** Exercise aim **
Show, in full, each line of the data that contains "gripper".

Given material: Begin

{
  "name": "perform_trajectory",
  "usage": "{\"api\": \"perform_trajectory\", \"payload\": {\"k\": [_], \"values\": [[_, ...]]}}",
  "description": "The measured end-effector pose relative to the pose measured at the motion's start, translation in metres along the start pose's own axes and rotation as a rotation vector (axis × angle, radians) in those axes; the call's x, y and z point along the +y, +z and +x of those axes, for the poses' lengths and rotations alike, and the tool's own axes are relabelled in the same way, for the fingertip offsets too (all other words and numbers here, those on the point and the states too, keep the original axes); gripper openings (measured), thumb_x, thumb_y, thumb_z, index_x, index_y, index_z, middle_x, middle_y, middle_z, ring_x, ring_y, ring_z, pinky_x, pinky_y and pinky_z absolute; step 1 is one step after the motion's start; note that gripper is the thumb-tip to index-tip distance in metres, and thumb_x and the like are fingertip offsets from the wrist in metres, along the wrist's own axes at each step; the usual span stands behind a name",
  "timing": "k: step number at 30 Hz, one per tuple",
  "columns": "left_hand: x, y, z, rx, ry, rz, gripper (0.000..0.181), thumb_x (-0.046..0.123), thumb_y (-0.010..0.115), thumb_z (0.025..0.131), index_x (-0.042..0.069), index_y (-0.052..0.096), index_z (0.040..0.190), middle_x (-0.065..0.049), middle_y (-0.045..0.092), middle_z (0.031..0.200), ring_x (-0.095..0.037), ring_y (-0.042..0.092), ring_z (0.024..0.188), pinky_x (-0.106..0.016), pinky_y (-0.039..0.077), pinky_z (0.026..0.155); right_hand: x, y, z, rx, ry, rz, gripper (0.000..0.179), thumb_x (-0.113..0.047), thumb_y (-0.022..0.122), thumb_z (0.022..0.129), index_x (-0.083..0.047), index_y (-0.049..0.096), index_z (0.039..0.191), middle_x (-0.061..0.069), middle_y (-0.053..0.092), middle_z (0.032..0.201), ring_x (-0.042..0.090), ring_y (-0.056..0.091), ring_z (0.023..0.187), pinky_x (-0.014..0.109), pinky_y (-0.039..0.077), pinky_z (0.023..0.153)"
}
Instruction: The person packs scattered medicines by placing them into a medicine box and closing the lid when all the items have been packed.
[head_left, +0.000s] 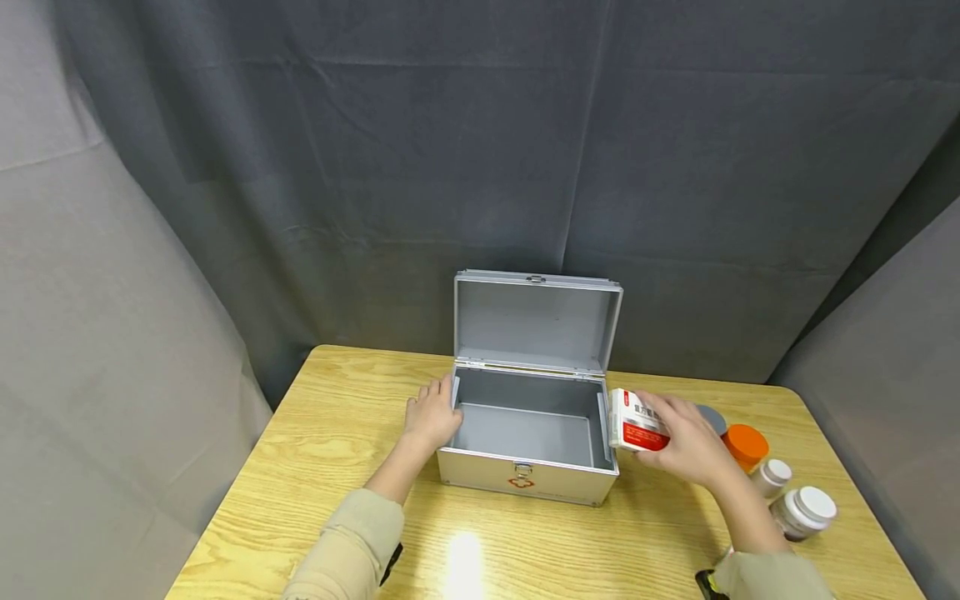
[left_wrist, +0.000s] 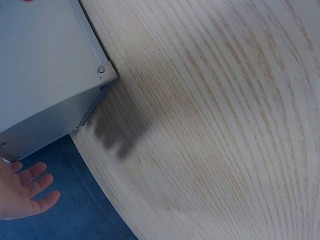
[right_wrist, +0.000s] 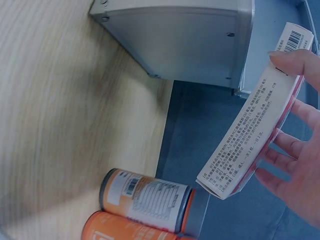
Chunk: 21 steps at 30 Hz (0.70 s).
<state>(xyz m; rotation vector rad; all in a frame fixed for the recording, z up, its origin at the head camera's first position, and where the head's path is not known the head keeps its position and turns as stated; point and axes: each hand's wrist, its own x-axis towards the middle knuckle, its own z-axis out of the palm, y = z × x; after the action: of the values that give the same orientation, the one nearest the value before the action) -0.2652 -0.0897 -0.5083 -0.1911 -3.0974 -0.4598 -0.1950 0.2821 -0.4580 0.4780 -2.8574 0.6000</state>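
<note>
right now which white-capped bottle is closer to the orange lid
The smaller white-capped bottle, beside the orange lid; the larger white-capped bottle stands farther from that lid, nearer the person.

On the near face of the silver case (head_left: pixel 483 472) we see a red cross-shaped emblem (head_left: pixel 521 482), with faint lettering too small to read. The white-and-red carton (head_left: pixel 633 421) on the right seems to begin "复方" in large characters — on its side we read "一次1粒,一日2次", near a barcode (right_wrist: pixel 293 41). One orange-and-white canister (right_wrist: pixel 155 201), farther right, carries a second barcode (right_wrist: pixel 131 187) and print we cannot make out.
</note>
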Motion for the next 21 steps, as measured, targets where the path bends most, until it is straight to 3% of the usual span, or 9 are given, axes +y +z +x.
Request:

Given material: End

** Completed exercise **
  "description": "The measured end-effector pose relative to the pose measured at the motion's start, translation in metres along the start pose's own axes and rotation as a rotation vector (axis × angle, radians) in those axes; the call's x, y and z point along the +y, +z and +x of those axes, for the poses' lengths and rotations alike, and the tool's own axes are relabelled in the same way, for the fingertip offsets too (all other words and numbers here, those on the point and the states too, keep the original axes); gripper openings (measured), thumb_x, thumb_y, thumb_z, index_x, index_y, index_z, middle_x, middle_y, middle_z, ring_x, ring_y, ring_z, pinky_x, pinky_y and pinky_z absolute; step 1 is one step after the motion's start; note that gripper is the thumb-tip to index-tip distance in metres, and thumb_x and the like are fingertip offsets from the wrist in metres, along the wrist's own axes at each step; the usual span stands behind a name",
  "columns": "left_hand: x, y, z, rx, ry, rz, gripper (0.000..0.181), thumb_x (-0.046..0.123), thumb_y (-0.010..0.115), thumb_z (0.025..0.131), index_x (-0.042..0.069), index_y (-0.052..0.096), index_z (0.040..0.190), middle_x (-0.065..0.049), middle_y (-0.045..0.092), middle_z (0.031..0.200), ring_x (-0.095..0.037), ring_y (-0.042..0.092), ring_z (0.024..0.188), pinky_x (-0.106..0.016), pinky_y (-0.039..0.077), pinky_z (0.026..0.155); right_hand: x, y, z, rx, ry, rz, gripper (0.000..0.179), thumb_x (-0.113..0.047), thumb_y (-0.022..0.122), thumb_z (0.022..0.129), index_x (-0.083..0.047), index_y (-0.049..0.096), index_z (0.039..0.191), middle_x (-0.061..0.069), middle_y (-0.053..0.092), middle_z (0.032..0.201), ring_x (-0.042..0.090), ring_y (-0.056..0.091), ring_z (0.023..0.187), pinky_x (-0.014..0.109), pinky_y (-0.039..0.077), pinky_z (0.023..0.153)"

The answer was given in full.